• **TASK**:
Report only how many lines of the records contain the word "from".

• **DATA LISTING**:
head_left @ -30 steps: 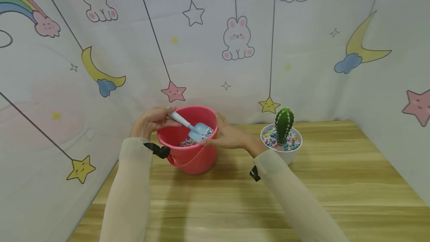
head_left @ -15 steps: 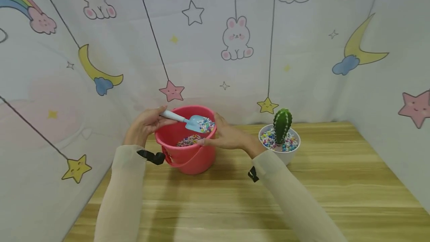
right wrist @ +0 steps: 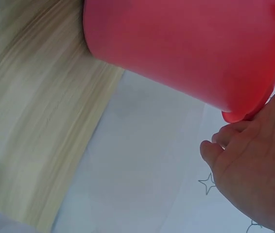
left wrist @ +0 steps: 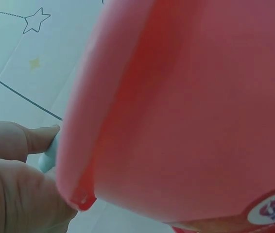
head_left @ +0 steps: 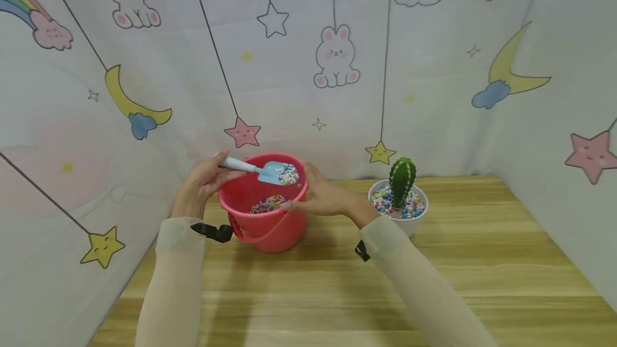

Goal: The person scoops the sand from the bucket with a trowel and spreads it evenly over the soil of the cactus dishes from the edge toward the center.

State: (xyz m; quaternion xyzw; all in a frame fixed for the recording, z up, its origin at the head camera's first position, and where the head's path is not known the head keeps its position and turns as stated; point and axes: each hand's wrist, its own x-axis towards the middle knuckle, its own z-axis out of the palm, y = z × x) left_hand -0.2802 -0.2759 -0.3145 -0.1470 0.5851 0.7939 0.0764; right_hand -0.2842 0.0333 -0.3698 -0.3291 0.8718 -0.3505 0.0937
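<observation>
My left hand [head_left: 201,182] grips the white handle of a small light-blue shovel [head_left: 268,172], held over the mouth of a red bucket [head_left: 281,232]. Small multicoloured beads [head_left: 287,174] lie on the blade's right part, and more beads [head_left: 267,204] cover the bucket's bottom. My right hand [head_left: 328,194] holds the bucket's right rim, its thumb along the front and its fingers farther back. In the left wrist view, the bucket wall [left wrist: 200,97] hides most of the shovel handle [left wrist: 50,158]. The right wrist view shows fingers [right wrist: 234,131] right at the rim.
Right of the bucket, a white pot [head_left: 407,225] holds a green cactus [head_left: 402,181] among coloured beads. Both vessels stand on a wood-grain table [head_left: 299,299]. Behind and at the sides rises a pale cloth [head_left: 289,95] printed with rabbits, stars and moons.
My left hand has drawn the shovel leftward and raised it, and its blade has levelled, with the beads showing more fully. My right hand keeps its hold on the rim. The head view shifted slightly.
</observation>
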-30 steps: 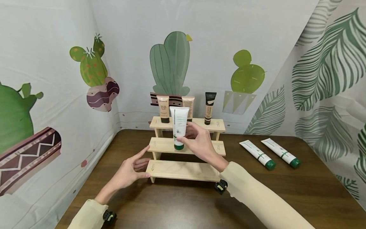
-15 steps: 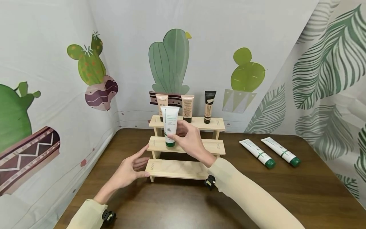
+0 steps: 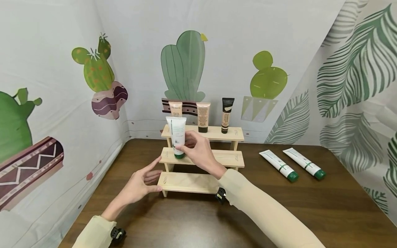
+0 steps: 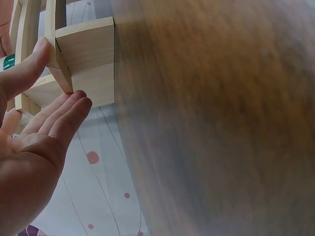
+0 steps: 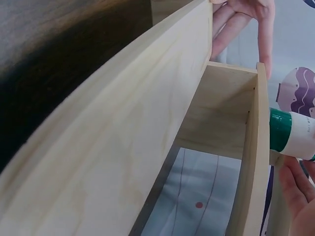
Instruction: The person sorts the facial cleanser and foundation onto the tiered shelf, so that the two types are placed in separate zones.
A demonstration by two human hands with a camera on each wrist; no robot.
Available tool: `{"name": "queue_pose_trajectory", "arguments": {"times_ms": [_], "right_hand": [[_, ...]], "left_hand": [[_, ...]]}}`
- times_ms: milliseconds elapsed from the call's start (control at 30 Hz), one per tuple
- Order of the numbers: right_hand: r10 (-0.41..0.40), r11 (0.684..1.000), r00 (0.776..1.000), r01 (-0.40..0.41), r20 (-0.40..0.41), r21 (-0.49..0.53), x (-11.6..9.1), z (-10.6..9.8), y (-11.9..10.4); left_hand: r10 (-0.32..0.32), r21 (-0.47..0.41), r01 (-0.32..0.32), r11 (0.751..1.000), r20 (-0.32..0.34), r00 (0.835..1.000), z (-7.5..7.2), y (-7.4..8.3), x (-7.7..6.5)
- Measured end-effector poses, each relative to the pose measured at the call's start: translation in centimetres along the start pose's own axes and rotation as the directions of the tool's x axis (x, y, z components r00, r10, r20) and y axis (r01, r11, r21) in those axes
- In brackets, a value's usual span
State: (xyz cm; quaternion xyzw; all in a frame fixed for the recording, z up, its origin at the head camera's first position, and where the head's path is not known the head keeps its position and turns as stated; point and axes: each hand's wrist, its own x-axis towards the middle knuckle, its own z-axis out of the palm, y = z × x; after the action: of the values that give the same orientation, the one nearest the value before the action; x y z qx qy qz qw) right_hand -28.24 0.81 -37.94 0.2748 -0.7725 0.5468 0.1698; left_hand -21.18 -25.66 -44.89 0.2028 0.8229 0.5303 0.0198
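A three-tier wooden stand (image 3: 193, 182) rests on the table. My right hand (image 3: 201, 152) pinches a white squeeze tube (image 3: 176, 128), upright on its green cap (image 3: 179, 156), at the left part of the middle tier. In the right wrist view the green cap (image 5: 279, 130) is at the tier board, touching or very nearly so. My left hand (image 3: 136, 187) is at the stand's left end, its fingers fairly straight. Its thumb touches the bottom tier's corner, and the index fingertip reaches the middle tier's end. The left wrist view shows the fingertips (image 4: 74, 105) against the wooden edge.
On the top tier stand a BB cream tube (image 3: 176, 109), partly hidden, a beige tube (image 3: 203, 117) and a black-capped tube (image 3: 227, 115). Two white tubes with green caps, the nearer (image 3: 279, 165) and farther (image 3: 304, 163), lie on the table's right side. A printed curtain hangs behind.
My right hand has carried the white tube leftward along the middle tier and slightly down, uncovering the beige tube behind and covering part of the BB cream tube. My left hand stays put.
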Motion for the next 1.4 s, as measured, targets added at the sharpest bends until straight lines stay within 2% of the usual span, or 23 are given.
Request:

• **EXPECTED OUTPUT**:
2